__Problem statement__
Copy down the listing below exactly, please, including every line.

__Data__
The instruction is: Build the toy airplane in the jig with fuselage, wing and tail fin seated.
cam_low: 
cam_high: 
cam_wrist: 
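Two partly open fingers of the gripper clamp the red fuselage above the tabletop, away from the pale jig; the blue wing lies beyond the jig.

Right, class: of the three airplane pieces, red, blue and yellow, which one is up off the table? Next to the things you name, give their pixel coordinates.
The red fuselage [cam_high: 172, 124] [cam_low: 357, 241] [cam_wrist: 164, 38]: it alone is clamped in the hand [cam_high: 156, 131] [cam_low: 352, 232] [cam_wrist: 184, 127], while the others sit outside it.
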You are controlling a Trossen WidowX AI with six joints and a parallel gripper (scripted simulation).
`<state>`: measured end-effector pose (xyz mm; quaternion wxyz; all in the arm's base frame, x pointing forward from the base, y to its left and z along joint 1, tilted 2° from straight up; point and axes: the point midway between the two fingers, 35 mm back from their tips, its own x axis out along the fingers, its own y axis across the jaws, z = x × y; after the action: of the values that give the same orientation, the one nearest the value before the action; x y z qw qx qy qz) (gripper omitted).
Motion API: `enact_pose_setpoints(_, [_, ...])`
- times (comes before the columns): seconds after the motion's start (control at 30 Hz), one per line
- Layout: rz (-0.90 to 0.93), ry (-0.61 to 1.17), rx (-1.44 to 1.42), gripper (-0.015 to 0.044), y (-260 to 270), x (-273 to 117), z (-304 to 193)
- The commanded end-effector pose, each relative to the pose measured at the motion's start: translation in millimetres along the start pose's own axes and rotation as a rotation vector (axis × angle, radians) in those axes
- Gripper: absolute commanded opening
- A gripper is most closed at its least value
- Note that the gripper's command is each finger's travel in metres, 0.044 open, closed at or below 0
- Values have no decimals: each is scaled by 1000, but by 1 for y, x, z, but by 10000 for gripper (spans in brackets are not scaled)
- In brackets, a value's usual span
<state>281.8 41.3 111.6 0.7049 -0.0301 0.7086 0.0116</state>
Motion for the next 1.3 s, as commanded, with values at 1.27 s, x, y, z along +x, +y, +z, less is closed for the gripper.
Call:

__Final answer__
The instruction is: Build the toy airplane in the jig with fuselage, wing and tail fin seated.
cam_low: 
cam_high: 
cam_wrist: 
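Two partly open fingers of the gripper clamp the red fuselage above the tabletop, away from the pale jig; the blue wing lies beyond the jig.

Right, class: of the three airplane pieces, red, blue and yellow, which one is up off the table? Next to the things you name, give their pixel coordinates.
The red fuselage [cam_high: 172, 124] [cam_low: 357, 241] [cam_wrist: 164, 38]: it alone is clamped in the hand [cam_high: 156, 131] [cam_low: 352, 232] [cam_wrist: 184, 127], while the others sit outside it.
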You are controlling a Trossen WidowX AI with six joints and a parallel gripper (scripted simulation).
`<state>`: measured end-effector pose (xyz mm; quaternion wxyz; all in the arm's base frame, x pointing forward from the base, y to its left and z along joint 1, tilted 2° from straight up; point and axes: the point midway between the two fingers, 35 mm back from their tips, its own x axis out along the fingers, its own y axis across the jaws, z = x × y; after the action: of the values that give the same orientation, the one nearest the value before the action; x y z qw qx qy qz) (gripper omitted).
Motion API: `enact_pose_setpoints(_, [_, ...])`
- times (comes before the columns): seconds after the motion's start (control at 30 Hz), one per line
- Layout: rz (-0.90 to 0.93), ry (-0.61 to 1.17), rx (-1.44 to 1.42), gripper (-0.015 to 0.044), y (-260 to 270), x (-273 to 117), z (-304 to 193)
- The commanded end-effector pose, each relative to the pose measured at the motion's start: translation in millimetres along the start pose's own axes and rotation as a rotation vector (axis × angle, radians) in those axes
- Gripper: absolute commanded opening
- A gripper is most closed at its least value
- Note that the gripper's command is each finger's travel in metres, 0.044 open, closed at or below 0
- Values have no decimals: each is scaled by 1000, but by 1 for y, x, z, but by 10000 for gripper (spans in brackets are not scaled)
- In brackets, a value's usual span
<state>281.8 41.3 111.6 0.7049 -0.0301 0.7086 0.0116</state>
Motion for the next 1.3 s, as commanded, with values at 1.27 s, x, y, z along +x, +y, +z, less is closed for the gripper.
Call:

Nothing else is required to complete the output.